PROMPT
Find the lines below that contain the string "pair". Copy each one.

RECORDED INFORMATION
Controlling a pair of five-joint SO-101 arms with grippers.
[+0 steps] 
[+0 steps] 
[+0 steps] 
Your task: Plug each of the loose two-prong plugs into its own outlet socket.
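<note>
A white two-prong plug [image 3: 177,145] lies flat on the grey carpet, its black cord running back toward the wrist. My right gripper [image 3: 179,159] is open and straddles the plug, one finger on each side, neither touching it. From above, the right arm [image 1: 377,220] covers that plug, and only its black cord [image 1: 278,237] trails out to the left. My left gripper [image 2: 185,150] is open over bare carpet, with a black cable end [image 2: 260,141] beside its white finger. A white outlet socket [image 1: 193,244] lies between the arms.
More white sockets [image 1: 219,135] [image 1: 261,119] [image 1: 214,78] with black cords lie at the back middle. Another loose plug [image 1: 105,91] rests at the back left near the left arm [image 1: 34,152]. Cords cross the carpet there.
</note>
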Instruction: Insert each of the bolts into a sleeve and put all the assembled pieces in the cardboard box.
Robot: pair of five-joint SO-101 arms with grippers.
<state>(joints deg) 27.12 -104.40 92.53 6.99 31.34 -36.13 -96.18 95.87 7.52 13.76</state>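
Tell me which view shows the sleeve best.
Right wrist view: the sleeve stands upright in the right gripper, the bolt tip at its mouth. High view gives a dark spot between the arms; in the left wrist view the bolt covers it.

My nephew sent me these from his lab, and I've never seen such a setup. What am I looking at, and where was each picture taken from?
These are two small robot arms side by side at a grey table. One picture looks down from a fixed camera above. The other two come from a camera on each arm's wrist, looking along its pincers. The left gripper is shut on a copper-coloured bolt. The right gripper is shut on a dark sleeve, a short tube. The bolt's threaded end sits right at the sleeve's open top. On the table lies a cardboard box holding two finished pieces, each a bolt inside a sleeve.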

ANSWER TO THIS EXERCISE
Controlling a pair of five-joint SO-101 arms with grippers.
Robot: pair of five-joint SO-101 arms with grippers.

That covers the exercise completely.